Тайлер же сидел на холодной каменной дорожке и мелко дрожал. Он, наверное, умирал. И последним, что он видел, был тот самый черный и красивый фрак. Фрак, который бы он с удовольствием надел на одном из лучших своих концертов. Но триумфа в музыкальной карьере он больше не ждал. Он забросил оперу, забросил свои сочинения и репетиции. Только ресторан и порт. И ничего, что могло бы быть сомнительно, ничего, где можно было получить меньше обещанной суммы. И Тайлеру было больно осознавать, что ради денег он опустился до того, что забыл о своем «великом будущем», что и говорить он скучал даже по дирижеру Лэсли! Он искренне жалел себя и свое эго, от которого остались лишь крохотные кусочки. Пришлось забыть о тщеславии, о собственных желаниях и амбициях. Он хотел, чтобы амбиции были у Карли, чтобы он мог позволить ангелу взлететь. И жить.

На работу Тайлер пришел с опозданием. Он никогда не ездил на трамвае до «Белого Лебедя». Знал ведь, что уснет если не в сиденье, то просто стоя. Томас, конечно же, отчитал Блэйка, но, глядя на его состояние в последнее время (или в глаза Альберта, что стоял за спиной Тайлера), все же не стал выписывать ему штраф за это.
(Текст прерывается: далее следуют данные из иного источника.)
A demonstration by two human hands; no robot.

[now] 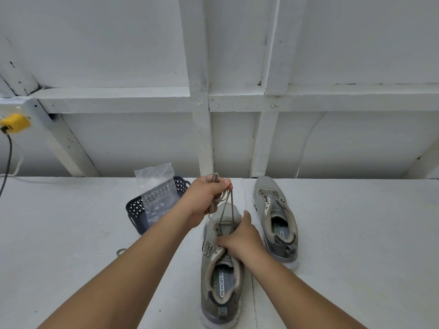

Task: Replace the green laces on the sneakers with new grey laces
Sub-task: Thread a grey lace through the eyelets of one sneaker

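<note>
Two grey sneakers stand on the white table. The near sneaker (219, 279) lies between my arms, toe pointing away. A grey lace (227, 205) runs from its front eyelets up into my left hand (206, 198), which grips the bunched lace ends above the toe. My right hand (240, 238) presses down on the sneaker's tongue and eyelet area, fingers curled over it. The second sneaker (275, 217) stands to the right with no lace in its eyelets. A bit of lace (120, 252) lies on the table by my left forearm.
A dark perforated plastic basket (135, 211) stands left of the shoes with a clear plastic bag (158, 193) in it. A yellow plug (15, 123) and a black cable (8, 160) hang at the far left. White wall framing rises behind the table (356, 233).
</note>
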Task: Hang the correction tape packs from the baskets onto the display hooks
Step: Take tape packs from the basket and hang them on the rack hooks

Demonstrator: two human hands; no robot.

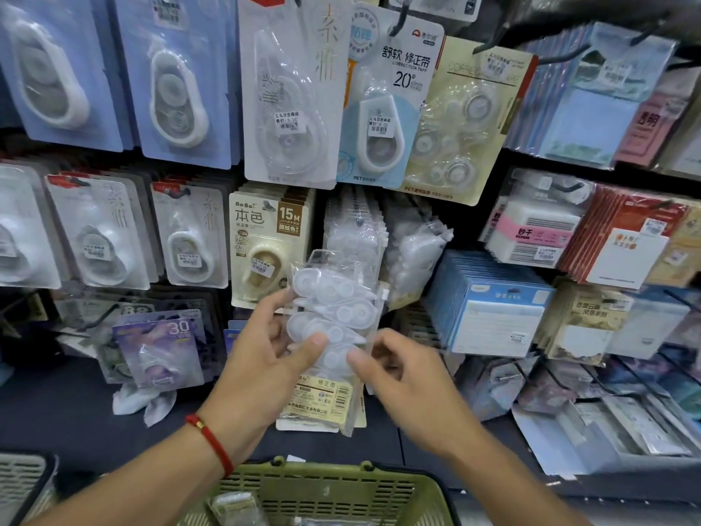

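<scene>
A clear pack of several white correction tapes (333,317) is held up in front of the display wall. My left hand (261,358) grips it from the left, thumb across the front. My right hand (402,377) touches its lower right edge with curled fingers; its hold looks like a pinch. Just behind and above hangs a row of the same clear packs (354,225) on a hook. A green basket (379,491) with more packs sits below, at the bottom edge.
Carded correction tapes hang all over the wall, such as a beige 15M pack (269,241) to the left. Sticky-note packs (497,309) fill the hooks on the right. A grey basket corner (22,476) shows at bottom left. Bare black hooks (493,39) stick out at top right.
</scene>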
Тайлер подошел к Альберту, который уже сидел за своим инструментом и ждал его, наигрывая какую-то тихую мелодию. Совсем некрасивую и не завораживающую, не захватывающую дух. Улам оторвался от клавиш и поднял взгляд на лучшего друга.

– Тайлер, мой друг, что с тобой?

Блэйк испуганными и сонными от усталости глазами поглядел на Альберта. Он не впервые слышал подобный вопрос от него, но в тот день у него совершенно не было сил задуматься: а что же с ним было не так?

– А ч-то… со… м-ной? – негромко и немного хрипло спросил Тайлер, надеясь, что Альберт сам отыщет ответ на свой же вопрос.

Альберт поднялся с места. Он обеспокоенно осмотрел своего друга и приложил тыльную сторону ладони ко лбу Блэйка, однако тут же убрал ее.

– Дай угадаю, ты снова сегодня не спал? – спросил Улам.

– С-спал, – честно признался Тайлер, – час.

– Я еще поговорю с тобой, – серьезно сказал Альберт, будто бы отец, ребенок которого упал в лужу лишь от того, что сам без разрешения полез в нее. – А сейчас давай, работать. Если вдруг что, то клади скрипку. Мне еще не хватало, чтобы ты помер прямо на рабочем место.

Тайлер судорожно вздохнул. Он был не против. Он был не против даже умереть!

Блэйк достал скрипку из футляра и, заняв свое законное место рядом с Альбертом, кивнув ему и получив ответный кивок, подставил инструмент под подбородок и принялся за игру.

И это была самая худшая игра, какую только мог припомнить себе Тайлер. Это было его самое ужасное фиаско, которое он бы не смог себе простить никогда, если бы находился в тот день в здравом уме. Смычок то и дело норовил выпасть из рук музыканта, ноты порой выходили ужасно фальшиво, из-за чего некоторые посетители ресторана нехорошо косились на мужчину. Однако Тайлер старался не обращать на них внимания, хотя и вздрагивал то и дело, когда ловил на себе чей-то взгляд. Ему было плохо. И дело было не только в ужасной музыке, но и в ужасной жизни. В его ужасной матери, в ужасном образовании, в ужасной болезни сестры и в его проклятом таланте. Он бы отдал все, лишь бы не иметь его, а иметь хорошее образование и работу.